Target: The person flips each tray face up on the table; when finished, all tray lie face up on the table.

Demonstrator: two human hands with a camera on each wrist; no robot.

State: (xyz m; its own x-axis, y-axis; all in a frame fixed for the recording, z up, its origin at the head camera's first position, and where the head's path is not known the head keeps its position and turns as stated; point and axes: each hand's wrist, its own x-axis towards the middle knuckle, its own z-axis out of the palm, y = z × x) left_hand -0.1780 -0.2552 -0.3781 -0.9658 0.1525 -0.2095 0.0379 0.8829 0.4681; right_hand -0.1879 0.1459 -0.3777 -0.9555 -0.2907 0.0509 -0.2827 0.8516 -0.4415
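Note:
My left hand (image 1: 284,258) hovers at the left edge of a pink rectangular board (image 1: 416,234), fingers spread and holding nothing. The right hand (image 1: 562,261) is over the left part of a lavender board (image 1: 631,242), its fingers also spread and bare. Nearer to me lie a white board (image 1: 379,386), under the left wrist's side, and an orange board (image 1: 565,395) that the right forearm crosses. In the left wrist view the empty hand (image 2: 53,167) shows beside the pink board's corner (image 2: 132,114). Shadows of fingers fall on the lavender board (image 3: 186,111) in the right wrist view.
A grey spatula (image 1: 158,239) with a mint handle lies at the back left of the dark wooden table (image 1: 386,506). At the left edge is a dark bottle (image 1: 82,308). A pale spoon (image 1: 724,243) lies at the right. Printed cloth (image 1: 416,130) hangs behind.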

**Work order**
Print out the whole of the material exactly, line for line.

**Task answer**
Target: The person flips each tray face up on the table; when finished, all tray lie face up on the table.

Demonstrator: two human hands with a camera on each wrist; no robot.

State: (xyz m; its own x-axis, y-axis; all in a frame fixed for the recording, z up, its origin at the head camera's first position, and where the head's path is not known the head keeps its position and turns as stated; point and axes: each hand's wrist, its own x-axis towards the middle knuckle, its own z-axis out of the palm, y = z × x) left_hand -0.1780 -0.2552 -0.3781 -0.9658 0.1525 -0.2095 0.0379 0.8829 0.4681; right_hand -0.1879 0.1459 -0.3777 -0.9555 -0.2907 0.0509 -0.2827 0.8516 -0.4415
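Note:
My left hand (image 1: 284,258) hovers at the left edge of a pink rectangular board (image 1: 416,234), fingers spread and holding nothing. The right hand (image 1: 562,261) is over the left part of a lavender board (image 1: 631,242), its fingers also spread and bare. Nearer to me lie a white board (image 1: 379,386), under the left wrist's side, and an orange board (image 1: 565,395) that the right forearm crosses. In the left wrist view the empty hand (image 2: 53,167) shows beside the pink board's corner (image 2: 132,114). Shadows of fingers fall on the lavender board (image 3: 186,111) in the right wrist view.
A grey spatula (image 1: 158,239) with a mint handle lies at the back left of the dark wooden table (image 1: 386,506). At the left edge is a dark bottle (image 1: 82,308). A pale spoon (image 1: 724,243) lies at the right. Printed cloth (image 1: 416,130) hangs behind.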

Nothing remains to be added to the output.